Action item:
A faithful, word-for-word copy of the data below is required, without pictures.

Data:
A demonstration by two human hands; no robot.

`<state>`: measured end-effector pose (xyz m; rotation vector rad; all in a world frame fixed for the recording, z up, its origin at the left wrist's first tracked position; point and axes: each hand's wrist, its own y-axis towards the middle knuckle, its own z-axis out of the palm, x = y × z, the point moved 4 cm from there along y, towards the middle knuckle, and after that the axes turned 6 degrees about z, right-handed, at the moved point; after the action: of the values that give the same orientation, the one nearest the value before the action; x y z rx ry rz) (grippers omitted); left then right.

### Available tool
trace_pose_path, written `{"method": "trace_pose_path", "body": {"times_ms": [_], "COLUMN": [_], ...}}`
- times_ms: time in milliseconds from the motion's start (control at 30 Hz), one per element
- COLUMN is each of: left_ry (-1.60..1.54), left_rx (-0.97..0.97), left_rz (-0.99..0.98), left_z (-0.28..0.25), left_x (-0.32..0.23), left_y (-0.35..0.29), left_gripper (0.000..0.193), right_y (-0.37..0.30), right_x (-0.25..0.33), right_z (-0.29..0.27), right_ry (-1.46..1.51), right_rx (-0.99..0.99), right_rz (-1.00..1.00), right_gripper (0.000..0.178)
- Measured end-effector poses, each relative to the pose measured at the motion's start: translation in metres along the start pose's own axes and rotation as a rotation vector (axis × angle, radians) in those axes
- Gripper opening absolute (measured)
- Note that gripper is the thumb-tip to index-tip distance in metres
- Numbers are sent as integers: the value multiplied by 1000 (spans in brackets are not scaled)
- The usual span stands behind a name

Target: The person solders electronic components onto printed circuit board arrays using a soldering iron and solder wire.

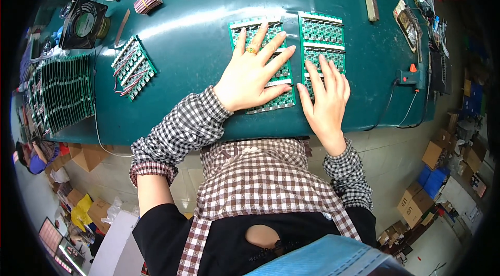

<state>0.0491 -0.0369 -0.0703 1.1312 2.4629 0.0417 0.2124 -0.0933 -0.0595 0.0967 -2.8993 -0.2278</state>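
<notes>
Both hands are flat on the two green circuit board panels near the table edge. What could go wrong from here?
1. The left hand presses flat on the left panel, whose near end sits close to the table edge; a slide toward the body could tip it off.
2. The ring might scrape components.
3. The right hand covers the right panel beside the soldering tool and its cords; a sideways sweep could snag them.

Under the left hand (249, 75), much of the left green circuit panel (271, 67) hidden. Lower part of the right green circuit panel (321, 41) covered by the right hand (327, 99). Components on both too small to tell. Far desk (198, 31) edge cut off by the dark rim.
</notes>
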Motion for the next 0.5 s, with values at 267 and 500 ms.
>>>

Result for this exercise:
A demonstration by two human hands; no robot.

`<state>`: measured end-effector pose (xyz m; rotation vector rad; all in a world frame fixed for the recording, z up, its origin at the left wrist's first tracked position; point and axes: each hand's wrist, its own y-axis towards the middle knuckle, its own z-axis out of the palm, x = y × z, the point moved 4 cm from there along y, towards the middle knuckle, and after that the axes turned 6 degrees about z, right-handed, at the moved point; after the action: of the values that give the same orientation, the one nearest the value before the action; x y z rx ry rz) (grippers omitted); left then right.

### Available tool
trace_pose_path, written `{"method": "trace_pose_path", "body": {"times_ms": [_], "COLUMN": [_], ...}}`
- times_ms: time in milliseconds from the motion's start (control at 30 Hz), one per element
- COLUMN is each of: left_ry (-1.60..1.54), left_rx (-0.97..0.97), left_rz (-0.99..0.98), left_z (-0.28..0.25), left_x (-0.32..0.23), left_y (-0.35..0.29), left_gripper (0.000..0.193), right_y (-0.37..0.30), right_x (-0.25..0.33), right_z (-0.29..0.27), right_ry (-1.46..1.51), right_rx (-0.99..0.99), right_rz (-1.00..1.00), right_gripper (0.000..0.178)
- Measured end-effector poses, each relative to the pose measured at the motion's start: translation in metres along the start pose's own axes and rotation as a rotation vector (axis × angle, radians) in those axes
- Gripper opening absolute (measured)
- Note that gripper is the thumb-tip to index-tip distance in metres
- Numbers are sent as integers: the value multiplied by 1000 (spans in brackets are not scaled)
- The usual span stands behind a name

Target: The person solders electronic components onto printed circuit board arrays using a soldering iron and solder wire.


<state>0.0491 -0.0369 -0.0703 1.1312 2.4629 0.0417 0.2124 -0.0933 -0.0595 0.0967 -2.8993 -0.2278</state>
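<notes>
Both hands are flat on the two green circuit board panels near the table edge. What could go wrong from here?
1. The left hand presses flat on the left panel, whose near end sits close to the table edge; a slide toward the body could tip it off.
2. The ring might scrape components.
3. The right hand covers the right panel beside the soldering tool and its cords; a sideways sweep could snag them.

Under the left hand (249, 75), much of the left green circuit panel (271, 67) hidden. Lower part of the right green circuit panel (321, 41) covered by the right hand (327, 99). Components on both too small to tell. Far desk (198, 31) edge cut off by the dark rim.
</notes>
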Motion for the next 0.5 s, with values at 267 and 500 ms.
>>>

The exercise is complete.